Sambung dia, kala itu, perayaan Maulid Nabi Muhammad SAW dilaksanakan mulai pukul 08.00-11.00 WIB. Bakda Zuhur, giliran warga Tionghoa yang melaksanakan ibadah di Tri Dharma.
Tak hanya saat perayaan hari besar, ketika Masjid Jami Nurul Jannah direnovasi, warga Tionghoa di sana turut menyumbangkan pikiran. “Mereka memberi saran agar pembangunan masjid semakin baik. Begitu juga kami, saat kelenteng direnovasi. Jadi kami tidak mempermasalahkan perbedaan itu dan perbedaan itu juga tidak membuat kami berselisih,” tegas Haji Sirin.
Kerukunan tersebut sampai-sampai menjadi hal menarik dalam kaca mata Jakarta (pemerintah pusat) dan Kuala Lumpur (pemerintah jiran). “Dari Malaysia pernah datang ke sini, untuk melihat kerukunan yang ada di sini. Bahkan, Desa Semudun ini juga sudah sampai ke telinga yang ada di Ibu Kota Negara,” tutupnya.
Klop dengan penuturan Haji Sirin, Ketua Pengurus Kelenteng Tri Dharma Desa Semudun, Bong Sui Lin, berkata senada. Kuncinya memang komunikasi.
“Kami non muslim, sangat menghormati umat muslim. Begitu juga umat muslim dengan kami. Kami hidup berdampingan dan bermasyarakat di sini, kami sangat rukun,” terang pria yang karib disapa Pak Alin itu, ditemui di kediamannya yang tak jauh dari kelenteng.

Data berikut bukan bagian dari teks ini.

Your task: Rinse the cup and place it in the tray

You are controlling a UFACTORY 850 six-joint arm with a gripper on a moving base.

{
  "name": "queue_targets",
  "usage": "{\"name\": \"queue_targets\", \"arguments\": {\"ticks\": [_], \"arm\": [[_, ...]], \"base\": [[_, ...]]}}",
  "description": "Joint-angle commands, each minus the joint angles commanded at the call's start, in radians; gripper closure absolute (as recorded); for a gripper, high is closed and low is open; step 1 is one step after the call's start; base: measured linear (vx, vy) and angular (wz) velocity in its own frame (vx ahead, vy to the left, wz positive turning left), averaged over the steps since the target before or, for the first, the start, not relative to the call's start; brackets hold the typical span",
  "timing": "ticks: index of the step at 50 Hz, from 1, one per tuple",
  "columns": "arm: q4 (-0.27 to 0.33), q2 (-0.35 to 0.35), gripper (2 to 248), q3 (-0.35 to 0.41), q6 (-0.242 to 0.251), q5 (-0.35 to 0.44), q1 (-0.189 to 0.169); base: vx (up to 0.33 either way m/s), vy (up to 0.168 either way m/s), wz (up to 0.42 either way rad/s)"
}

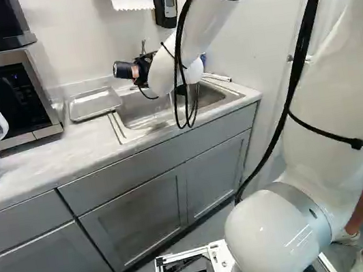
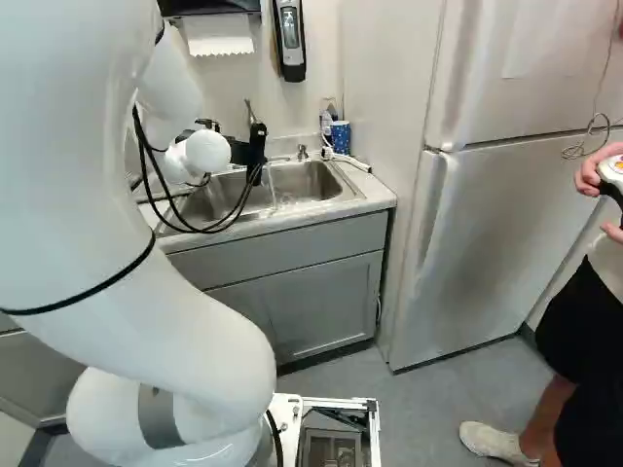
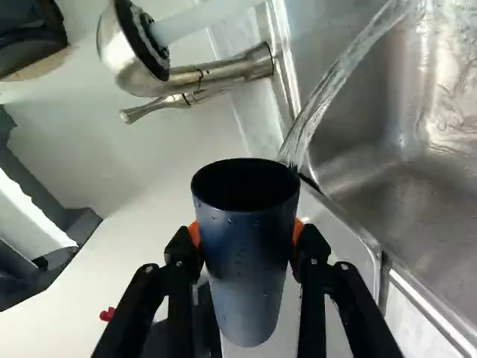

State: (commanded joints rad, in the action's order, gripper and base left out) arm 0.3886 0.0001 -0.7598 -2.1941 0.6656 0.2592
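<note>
Nr sink edge (image 1: 117,129): claw (image 1: 134,70) grips cup (image 3: 250,261), open basin (image 3: 402,179) alongside.

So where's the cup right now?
In the wrist view, the dark blue cup is held between the two fingers of the gripper, with the sink to one side and the faucet ahead.

Bright, fairly even light fills both base views, washing the arm (image 1: 348,96) almost flat white (a small glint does streak its lower joint (image 1: 274,239)). The fridge (image 2: 477,233) carries a soft, cloudy sheen. In the wrist view, the sink (image 3: 387,149) glares near the water (image 3: 328,86), and deep shadow blackens the inside of the cup (image 3: 250,261).
</note>
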Motion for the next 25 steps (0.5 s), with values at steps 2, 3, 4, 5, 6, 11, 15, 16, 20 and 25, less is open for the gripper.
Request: {"name": "queue_targets", "arguments": {"ticks": [2,3,4,5,6,11,15,16,20,25], "arm": [[0.000,0.000,125,0.000,0.000,0.000,0.000],[0.000,0.000,125,0.000,0.000,0.000,0.000],[0.000,0.000,125,0.000,0.000,0.000,0.000],[0.000,0.000,125,0.000,0.000,0.000,0.000],[0.000,0.000,125,0.000,0.000,0.000,0.000],[0.000,0.000,125,0.000,0.000,0.000,0.000],[0.000,0.000,125,0.000,0.000,0.000,0.000],[0.000,0.000,125,0.000,0.000,0.000,0.000],[0.000,0.000,125,0.000,0.000,0.000,0.000],[0.000,0.000,125,0.000,0.000,0.000,0.000]], "base": [[0.000,0.000,0.000],[0.000,0.000,0.000],[0.000,0.000,0.000],[0.000,0.000,0.000],[0.000,0.000,0.000],[0.000,0.000,0.000],[0.000,0.000,0.000],[0.000,0.000,0.000],[0.000,0.000,0.000],[0.000,0.000,0.000]]}}
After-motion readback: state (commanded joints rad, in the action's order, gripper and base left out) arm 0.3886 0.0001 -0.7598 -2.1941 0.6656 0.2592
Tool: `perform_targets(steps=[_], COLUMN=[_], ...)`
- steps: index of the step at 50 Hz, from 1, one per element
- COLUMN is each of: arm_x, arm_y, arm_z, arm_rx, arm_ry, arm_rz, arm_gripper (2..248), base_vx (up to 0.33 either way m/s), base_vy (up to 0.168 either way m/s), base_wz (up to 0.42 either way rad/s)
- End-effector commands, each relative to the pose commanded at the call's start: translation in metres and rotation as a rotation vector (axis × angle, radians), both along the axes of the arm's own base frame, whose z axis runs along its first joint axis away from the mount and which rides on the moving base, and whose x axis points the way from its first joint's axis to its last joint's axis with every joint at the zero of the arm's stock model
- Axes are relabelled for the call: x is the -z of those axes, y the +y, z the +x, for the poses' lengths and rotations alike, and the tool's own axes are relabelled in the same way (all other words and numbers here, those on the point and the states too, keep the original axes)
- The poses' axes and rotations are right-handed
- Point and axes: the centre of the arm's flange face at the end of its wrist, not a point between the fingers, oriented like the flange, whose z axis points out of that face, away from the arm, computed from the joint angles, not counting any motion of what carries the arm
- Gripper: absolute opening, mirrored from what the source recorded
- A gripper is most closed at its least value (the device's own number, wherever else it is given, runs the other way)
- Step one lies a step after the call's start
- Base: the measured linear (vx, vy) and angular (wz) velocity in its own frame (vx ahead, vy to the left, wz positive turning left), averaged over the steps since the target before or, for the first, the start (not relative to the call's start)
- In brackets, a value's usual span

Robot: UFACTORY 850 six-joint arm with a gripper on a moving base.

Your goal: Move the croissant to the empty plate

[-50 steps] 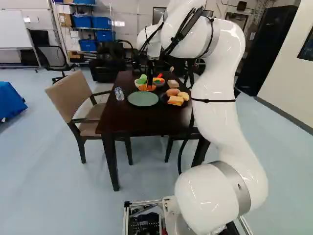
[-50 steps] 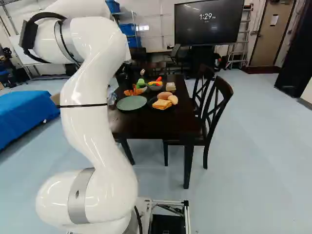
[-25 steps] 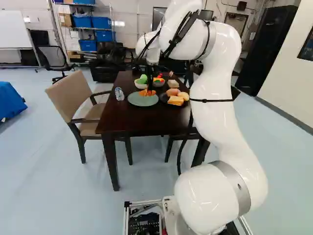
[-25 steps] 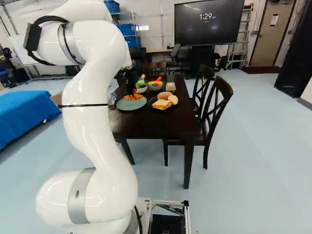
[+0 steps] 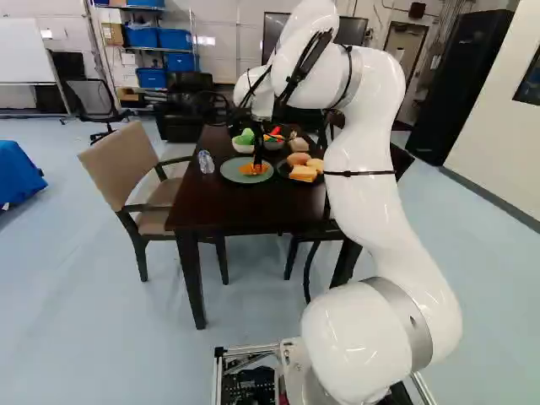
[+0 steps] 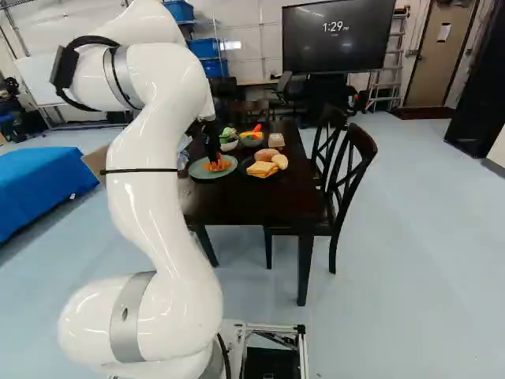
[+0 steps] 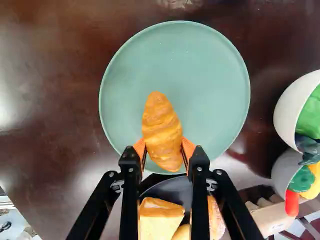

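"Right at the foot of both base views you've got my arm [image 5: 363, 194], then it reaches out over the dark table [image 5: 211, 207]. How far along is this, you reckon?"

"Most of the way, imo. The gripper [image 7: 163, 150] has the croissant [image 7: 159, 122] pinched between its orange pads [image 7: 188, 148], one on each flank. It's over the green plate [image 7: 210, 75], nearer the rim than the middle."

"So picking and carrying are sorted. Is it down?"

"Can't swear to it. Looks low, but I can't tell if its underside touches. Pretty sure that's the target though, cos the dark plate [image 7: 172, 190] just beside it has bread [image 7: 157, 220] on it."

"What's left then?"

"Close any gap, spread the fingers, lift away. I'd go gently, it's a rounded thing and might roll if dropped. Maybe nudge it further in first, if you're picky."

"And the stuff at the back?"

"White bowl [image 7: 287, 110] and grey bowl [image 7: 281, 172], both with food in, not part of this job. Past them it's just room, with a big screen [image 6: 339, 47] lol."
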Motion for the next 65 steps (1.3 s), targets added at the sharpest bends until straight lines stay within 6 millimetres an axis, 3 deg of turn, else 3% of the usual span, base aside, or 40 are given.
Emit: perform_targets(steps=[15, 16, 20, 21, 26, 27, 31, 32, 36, 37, 56, 65], arm_x=[0.0000, 0.0000, 0.0000, 0.0000, 0.0000, 0.0000, 0.0000, 0.0000, 0.0000, 0.0000, -0.0003, -0.0097], arm_y=[0.0000, 0.0000, 0.0000, 0.0000, 0.0000, 0.0000, 0.0000, 0.0000, 0.0000, 0.0000, 0.0000, -0.0005], arm_z=[0.0000, 0.0000, 0.0000, 0.0000, 0.0000, 0.0000, 0.0000, 0.0000, 0.0000, 0.0000, -0.0001, -0.0027], arm_rx=[0.000, 0.000, 0.000, 0.000, 0.000, 0.000, 0.000, 0.000, 0.000, 0.000, 0.000, 0.000], arm_ry=[0.000, 0.000, 0.000, 0.000, 0.000, 0.000, 0.000, 0.000, 0.000, 0.000, 0.000, -0.012], arm_rz=[0.000, 0.000, 0.000, 0.000, 0.000, 0.000, 0.000, 0.000, 0.000, 0.000, 0.000, 0.002], arm_gripper=[108, 125, 125, 156, 156, 189, 189, 224, 224, 247, 247, 247], base_vx=[0.000, 0.000, 0.000, 0.000, 0.000, 0.000, 0.000, 0.000, 0.000, 0.000, 0.000, 0.000], base_vy=[0.000, 0.000, 0.000, 0.000, 0.000, 0.000, 0.000, 0.000, 0.000, 0.000, 0.000, 0.000], base_wz=[0.000, 0.000, 0.000, 0.000, 0.000, 0.000, 0.000, 0.000, 0.000, 0.000, 0.000, 0.000])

Kata dia, kerukunan itu sudah terjalin ratusan tahun. “Sudah sangat lama, kami senang seperti ini. Tidak ada gunanya berselisih, tidak ada gunanya ribut. Hidup rukun dan damai itu indah,” tuturnya.
Saling komunikasi, bagi Pak Alin, merupakan hal terbaik dalam kehidupan bermasyarakat. “Lihat, tidak ada yang bersinggungan, tidak ada perselisihan. Semua terjalin dengan baik,” ujar dia. (*)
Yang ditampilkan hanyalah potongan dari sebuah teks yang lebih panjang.